__WORK ITEM__: Report how many lines in the records carry the string "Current", and give no further text.

-- -- --

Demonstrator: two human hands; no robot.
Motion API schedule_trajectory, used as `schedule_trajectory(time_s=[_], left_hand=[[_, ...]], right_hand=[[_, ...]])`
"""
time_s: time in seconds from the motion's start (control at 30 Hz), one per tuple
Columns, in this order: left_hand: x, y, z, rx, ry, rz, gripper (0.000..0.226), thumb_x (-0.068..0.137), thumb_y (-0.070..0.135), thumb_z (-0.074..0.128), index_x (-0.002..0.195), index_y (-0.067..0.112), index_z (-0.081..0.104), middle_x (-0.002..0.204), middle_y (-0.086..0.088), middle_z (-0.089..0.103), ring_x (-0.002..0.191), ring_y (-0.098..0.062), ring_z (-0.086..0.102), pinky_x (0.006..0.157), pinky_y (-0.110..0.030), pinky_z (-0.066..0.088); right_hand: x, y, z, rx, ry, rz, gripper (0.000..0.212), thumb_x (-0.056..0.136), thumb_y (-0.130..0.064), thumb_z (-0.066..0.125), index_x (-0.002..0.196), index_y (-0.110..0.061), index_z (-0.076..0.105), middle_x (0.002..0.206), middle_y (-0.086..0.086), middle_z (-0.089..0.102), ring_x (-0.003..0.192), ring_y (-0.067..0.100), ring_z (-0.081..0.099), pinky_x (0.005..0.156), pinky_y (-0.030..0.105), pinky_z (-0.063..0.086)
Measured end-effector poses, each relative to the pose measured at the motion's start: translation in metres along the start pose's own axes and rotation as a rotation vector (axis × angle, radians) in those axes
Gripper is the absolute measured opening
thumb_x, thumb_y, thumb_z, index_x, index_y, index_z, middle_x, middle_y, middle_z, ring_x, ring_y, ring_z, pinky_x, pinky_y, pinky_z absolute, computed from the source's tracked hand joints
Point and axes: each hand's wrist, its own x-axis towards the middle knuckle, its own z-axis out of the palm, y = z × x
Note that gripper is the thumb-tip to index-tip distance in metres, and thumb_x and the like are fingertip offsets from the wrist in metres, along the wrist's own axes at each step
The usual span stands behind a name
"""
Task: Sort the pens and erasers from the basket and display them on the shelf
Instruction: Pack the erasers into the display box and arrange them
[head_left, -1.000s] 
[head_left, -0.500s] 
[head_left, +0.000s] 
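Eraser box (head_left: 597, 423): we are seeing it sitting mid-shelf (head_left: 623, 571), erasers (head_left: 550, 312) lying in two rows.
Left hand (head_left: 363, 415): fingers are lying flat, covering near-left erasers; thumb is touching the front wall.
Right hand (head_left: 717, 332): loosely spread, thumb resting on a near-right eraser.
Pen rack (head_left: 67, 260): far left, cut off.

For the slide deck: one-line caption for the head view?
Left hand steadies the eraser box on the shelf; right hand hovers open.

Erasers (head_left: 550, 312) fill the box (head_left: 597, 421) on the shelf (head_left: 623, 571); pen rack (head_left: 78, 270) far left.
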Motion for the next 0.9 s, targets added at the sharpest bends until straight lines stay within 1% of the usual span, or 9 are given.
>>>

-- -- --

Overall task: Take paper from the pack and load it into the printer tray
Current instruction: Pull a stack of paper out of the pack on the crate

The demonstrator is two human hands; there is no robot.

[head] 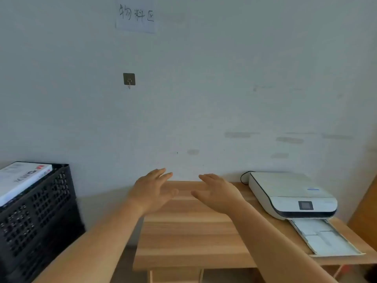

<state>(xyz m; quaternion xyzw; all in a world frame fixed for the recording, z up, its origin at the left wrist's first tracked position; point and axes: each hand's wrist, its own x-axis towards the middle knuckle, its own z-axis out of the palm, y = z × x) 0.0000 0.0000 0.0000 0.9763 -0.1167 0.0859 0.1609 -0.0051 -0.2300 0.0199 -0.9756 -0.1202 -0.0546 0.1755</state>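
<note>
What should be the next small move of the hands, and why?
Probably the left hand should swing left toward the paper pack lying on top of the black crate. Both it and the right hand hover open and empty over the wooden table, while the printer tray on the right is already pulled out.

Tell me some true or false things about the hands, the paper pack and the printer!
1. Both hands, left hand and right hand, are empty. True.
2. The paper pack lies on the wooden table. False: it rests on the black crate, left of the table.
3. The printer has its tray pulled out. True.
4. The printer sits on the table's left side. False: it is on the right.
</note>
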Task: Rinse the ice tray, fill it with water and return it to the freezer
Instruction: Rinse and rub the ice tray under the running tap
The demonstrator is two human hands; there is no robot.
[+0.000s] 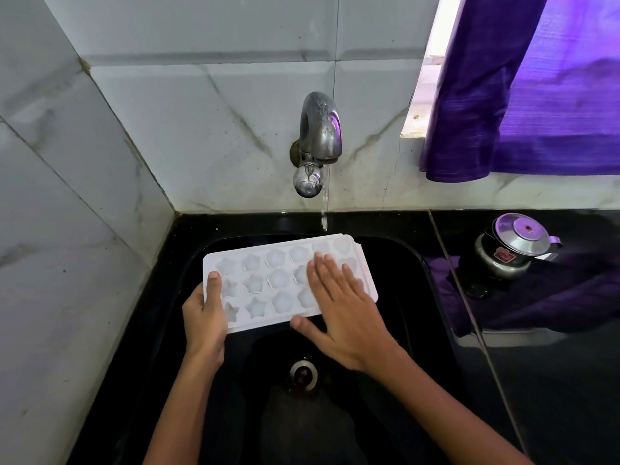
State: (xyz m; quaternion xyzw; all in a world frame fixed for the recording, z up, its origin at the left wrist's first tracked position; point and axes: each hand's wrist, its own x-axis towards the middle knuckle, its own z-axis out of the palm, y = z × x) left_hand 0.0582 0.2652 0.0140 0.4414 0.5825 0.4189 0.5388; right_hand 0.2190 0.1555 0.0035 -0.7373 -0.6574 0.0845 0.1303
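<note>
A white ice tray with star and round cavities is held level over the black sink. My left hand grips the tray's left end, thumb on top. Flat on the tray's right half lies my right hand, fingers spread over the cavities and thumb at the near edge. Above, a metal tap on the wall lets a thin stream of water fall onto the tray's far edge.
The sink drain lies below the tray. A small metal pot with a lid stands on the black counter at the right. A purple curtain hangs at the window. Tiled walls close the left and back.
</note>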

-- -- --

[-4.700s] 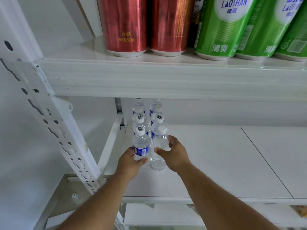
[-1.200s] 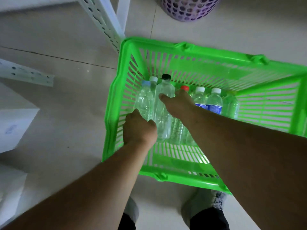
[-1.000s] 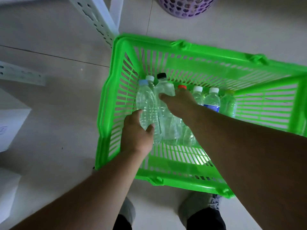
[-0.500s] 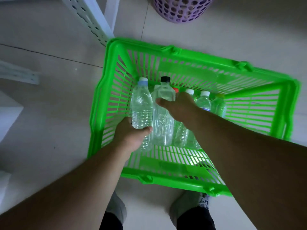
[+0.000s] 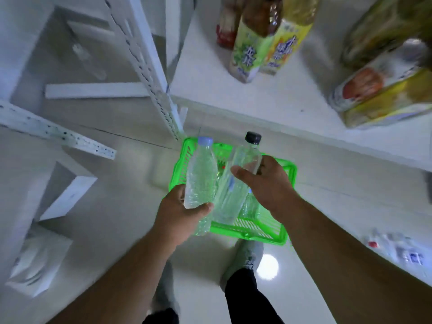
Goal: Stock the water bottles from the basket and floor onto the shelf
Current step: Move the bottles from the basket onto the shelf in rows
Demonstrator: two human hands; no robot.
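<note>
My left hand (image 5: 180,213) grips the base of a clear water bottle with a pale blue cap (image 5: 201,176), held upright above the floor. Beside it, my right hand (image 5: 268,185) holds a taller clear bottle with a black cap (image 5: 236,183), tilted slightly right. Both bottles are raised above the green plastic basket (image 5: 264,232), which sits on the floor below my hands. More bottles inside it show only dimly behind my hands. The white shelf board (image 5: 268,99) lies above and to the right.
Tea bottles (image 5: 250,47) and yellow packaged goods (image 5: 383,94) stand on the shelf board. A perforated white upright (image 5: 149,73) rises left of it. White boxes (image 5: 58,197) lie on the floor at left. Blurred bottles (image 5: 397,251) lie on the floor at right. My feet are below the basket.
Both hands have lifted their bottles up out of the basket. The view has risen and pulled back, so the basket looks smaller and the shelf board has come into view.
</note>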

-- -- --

__WRITTEN ANSWER__: 2